We took advantage of the beautiful weather on Christmas Day to take a walk in the UC Davis Arboretum. On our way to where we parked the car we drove by the Graduate School of Management (GSM). I hadn’t been in the part of the campus in quite a while and almost slammed on the brakes when I saw this:
Fortunately campus was deserted and I was able to pull into a parking space nearby, hop out, and take some photos.
I couldn’t believe the number of flower stalks on these agaves. As you’ll see below, they were in all stages of development: just emerging, flowering and covered in bulbils (live plants).
All of these agaves are Agave desmettiana, the regular species, not the variegated cultivar I have (which, as you saw in yesterday’s post, is sporting a massive inflorescence of its own).
I don’t know when exactly these agaves were planted. From this photo, however, it’s apparent that they were much smaller when they were put in the ground.

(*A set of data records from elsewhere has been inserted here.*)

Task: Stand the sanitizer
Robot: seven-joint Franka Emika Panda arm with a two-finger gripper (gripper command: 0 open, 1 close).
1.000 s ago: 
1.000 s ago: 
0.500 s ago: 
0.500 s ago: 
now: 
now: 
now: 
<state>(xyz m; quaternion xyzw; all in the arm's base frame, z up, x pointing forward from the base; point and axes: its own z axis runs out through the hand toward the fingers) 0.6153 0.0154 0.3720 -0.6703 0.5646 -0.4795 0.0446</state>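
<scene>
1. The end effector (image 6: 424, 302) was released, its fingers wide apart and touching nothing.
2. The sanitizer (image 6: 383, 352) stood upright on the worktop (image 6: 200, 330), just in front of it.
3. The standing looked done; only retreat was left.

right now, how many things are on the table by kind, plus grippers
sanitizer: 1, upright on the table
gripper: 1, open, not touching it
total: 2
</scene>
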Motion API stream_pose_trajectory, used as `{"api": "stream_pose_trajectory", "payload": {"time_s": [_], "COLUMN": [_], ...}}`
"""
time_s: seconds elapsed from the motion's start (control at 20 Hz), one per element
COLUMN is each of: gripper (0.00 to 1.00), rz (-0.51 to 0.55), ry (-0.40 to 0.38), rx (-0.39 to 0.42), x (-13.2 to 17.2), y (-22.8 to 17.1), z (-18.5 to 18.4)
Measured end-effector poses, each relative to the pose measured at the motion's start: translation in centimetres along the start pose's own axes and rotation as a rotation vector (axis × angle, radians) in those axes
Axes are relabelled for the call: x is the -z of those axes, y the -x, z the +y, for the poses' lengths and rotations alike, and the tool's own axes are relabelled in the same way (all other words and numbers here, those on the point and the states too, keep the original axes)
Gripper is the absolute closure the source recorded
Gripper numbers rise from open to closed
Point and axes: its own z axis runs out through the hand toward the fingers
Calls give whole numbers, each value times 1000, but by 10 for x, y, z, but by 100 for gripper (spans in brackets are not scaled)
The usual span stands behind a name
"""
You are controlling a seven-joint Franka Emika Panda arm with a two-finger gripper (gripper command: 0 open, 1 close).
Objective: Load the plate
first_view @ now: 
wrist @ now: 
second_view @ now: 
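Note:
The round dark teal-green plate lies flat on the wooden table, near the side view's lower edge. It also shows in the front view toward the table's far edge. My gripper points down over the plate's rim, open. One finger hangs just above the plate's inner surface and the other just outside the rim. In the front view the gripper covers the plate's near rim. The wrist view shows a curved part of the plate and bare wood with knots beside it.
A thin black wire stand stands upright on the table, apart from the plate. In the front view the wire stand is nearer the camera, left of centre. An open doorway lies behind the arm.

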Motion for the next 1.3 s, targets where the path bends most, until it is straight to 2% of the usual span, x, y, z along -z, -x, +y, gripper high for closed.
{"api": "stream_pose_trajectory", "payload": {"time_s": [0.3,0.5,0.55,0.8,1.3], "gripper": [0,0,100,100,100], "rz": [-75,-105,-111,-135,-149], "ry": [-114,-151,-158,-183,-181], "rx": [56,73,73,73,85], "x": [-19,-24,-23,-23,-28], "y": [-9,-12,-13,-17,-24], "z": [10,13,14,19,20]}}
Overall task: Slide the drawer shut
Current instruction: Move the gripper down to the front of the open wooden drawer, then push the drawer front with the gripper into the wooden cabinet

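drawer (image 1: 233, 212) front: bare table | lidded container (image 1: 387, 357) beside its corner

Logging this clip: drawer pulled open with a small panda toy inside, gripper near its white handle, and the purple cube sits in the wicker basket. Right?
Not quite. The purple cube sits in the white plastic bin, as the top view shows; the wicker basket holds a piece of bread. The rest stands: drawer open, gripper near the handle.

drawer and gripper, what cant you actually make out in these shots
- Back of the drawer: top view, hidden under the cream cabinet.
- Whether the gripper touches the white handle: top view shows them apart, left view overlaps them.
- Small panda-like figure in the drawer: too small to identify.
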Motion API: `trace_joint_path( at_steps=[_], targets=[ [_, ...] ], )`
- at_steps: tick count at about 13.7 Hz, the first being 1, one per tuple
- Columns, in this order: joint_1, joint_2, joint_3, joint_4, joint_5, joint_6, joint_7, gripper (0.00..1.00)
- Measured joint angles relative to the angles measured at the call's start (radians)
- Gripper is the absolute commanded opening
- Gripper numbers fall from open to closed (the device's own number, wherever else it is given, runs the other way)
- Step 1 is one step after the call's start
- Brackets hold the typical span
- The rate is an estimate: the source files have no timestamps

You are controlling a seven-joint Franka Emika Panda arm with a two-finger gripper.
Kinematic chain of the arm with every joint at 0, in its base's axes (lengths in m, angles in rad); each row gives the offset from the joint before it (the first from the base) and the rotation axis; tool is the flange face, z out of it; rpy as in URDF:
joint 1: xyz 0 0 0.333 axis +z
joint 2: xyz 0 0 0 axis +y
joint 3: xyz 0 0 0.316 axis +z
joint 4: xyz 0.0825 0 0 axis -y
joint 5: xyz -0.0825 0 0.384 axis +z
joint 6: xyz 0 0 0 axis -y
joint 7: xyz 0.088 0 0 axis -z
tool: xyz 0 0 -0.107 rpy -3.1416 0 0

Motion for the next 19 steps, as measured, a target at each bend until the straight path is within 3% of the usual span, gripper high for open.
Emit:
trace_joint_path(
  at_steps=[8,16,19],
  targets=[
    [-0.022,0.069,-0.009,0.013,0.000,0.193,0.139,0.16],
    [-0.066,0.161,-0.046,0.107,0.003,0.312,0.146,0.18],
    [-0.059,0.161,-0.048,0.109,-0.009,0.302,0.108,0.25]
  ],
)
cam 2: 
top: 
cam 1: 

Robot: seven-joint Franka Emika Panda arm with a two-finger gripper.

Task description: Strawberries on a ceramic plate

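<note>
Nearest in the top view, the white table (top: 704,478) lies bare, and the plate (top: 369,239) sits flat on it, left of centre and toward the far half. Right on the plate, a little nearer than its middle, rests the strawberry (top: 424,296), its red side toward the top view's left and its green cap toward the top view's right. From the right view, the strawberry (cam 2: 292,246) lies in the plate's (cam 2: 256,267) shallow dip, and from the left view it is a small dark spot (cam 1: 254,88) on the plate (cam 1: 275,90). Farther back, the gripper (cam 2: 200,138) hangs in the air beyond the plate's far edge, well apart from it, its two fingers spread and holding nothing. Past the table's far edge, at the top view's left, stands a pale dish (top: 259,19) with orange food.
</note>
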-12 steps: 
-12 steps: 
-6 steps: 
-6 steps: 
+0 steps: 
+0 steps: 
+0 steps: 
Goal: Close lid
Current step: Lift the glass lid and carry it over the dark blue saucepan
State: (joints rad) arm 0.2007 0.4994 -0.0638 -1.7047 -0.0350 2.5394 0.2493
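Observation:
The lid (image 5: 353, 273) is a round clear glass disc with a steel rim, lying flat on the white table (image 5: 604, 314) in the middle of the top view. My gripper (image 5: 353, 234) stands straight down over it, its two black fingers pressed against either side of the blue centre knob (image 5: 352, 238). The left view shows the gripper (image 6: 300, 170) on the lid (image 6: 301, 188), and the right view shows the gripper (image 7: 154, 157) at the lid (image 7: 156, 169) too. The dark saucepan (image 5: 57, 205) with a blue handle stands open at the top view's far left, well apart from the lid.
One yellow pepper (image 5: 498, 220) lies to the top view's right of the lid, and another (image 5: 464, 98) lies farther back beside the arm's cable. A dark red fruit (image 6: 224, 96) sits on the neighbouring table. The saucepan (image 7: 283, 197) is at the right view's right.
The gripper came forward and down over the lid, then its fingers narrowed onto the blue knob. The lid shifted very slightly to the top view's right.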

Agave desmettiana blooms at a relatively young age (around 7 years). I imagine the landscape designers picked this species precisely because of that because they wanted this spectacle on a regular, if not an ongoing, basis. As the flowering rosettes die, pups take their place and the cycle repeats endlessly.
I couldn’t get enough of this “forest” of agaves. It would have been impressive on its own, but because of the expansive glass surfaces, it looked like there were twice as many plants as there actually were. The overall effect was dazzling.
Several flower stalks had either toppled over or been cut down. They were covered with bulbils, many of them a decent size.
Looking closely, I saw many bulbils on the ground. It seems that the landscapers are collecting them, possibly for replanting elsewhere.
Yes, I was tempted to abscond with one or two bulbils, but my law-abiding nature got the better of me. Plus, I already have more pups of Agave desmettiana ‘Variegata’ than I know what to do with—and a crop of bulbils from my blooming mother plant in the near future.